■ INPUT DATA
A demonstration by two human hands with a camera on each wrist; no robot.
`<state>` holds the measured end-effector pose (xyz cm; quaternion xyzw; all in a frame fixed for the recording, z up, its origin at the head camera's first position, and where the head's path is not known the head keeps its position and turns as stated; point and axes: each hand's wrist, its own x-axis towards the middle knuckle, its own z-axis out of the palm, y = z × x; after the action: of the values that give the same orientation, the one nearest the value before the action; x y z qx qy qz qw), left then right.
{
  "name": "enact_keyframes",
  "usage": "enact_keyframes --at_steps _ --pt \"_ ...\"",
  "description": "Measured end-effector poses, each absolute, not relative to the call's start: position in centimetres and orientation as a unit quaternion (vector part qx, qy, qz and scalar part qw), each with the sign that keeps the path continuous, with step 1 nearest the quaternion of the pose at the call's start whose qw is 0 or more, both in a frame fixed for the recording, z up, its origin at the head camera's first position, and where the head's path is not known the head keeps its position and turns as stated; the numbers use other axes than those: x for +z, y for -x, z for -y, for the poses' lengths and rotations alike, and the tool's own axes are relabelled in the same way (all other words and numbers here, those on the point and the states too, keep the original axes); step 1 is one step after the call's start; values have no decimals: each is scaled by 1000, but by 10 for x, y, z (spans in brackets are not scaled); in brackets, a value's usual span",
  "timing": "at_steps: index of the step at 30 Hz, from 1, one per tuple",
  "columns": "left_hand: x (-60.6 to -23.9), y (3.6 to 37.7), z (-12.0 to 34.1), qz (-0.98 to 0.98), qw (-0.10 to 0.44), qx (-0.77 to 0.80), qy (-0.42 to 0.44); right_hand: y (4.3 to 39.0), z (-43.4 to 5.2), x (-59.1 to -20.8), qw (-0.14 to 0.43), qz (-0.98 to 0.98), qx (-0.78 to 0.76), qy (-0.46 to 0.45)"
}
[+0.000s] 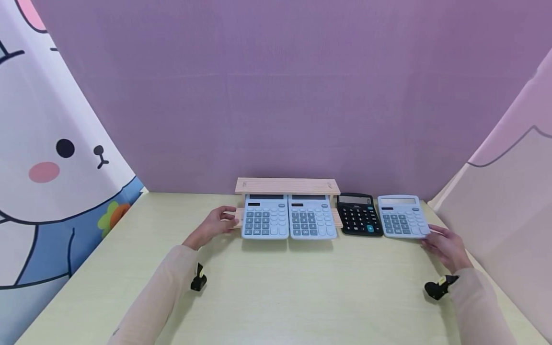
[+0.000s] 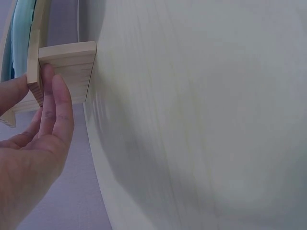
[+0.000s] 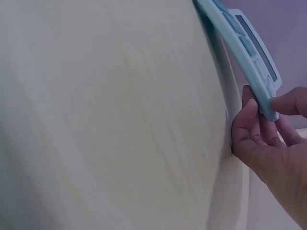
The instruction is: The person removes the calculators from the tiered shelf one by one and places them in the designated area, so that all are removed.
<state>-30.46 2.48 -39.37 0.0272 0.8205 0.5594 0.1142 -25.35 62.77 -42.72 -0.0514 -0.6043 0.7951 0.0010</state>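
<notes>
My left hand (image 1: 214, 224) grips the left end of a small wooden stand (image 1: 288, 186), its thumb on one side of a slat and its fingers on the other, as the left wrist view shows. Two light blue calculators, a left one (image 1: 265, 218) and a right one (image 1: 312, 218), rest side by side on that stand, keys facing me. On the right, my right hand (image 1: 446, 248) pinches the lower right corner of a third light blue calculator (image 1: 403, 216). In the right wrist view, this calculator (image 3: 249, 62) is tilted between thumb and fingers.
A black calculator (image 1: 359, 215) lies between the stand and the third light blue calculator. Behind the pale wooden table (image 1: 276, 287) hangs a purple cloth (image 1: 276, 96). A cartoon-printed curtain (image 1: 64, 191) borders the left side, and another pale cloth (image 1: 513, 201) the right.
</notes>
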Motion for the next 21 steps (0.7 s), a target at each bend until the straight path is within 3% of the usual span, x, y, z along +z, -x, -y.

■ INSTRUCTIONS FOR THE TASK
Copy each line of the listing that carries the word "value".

■ WRITTEN RESPONSE
`<state>` holds the measured end-effector pose (xyz cm; quaternion xyzw; all in a frame fixed for the recording, z up, its origin at the head camera's first position, and where the head's path is not known the head keeps its position and turns as stated; point and axes: each hand's wrist, its own x-axis towards the middle knuckle, its own z-axis out of the palm, y = z × x; after the action: of the values that give the same orientation, the one nearest the value before the action; x y z qx qy qz qw), left then right.
  "description": "Measured end-effector poses, each absolute, not relative to the call's start: position in centimetres and orientation as a unit quaternion (vector part qx, qy, qz and scalar part qw), each with the sign that keeps the path continuous, with step 1 nearest the quaternion of the pose at the call's start whose qw is 0 or more, both in a frame fixed for the recording, z up, its origin at the head camera's first position, and where the head's path is not known the head keeps its position and turns as stated; the numbers use other axes than those: x for +z, y for -x, z for -y, for the poses' lengths and rotations alike, and the tool's own axes are relabelled in the same way (all other words and numbers here, those on the point and the states too, keep the original axes); step 1 is one step after the call's start; values have no decimals: each is scaled by 1000, but by 10 for x, y, z (spans in brackets are not scaled); in brackets, a value's usual span",

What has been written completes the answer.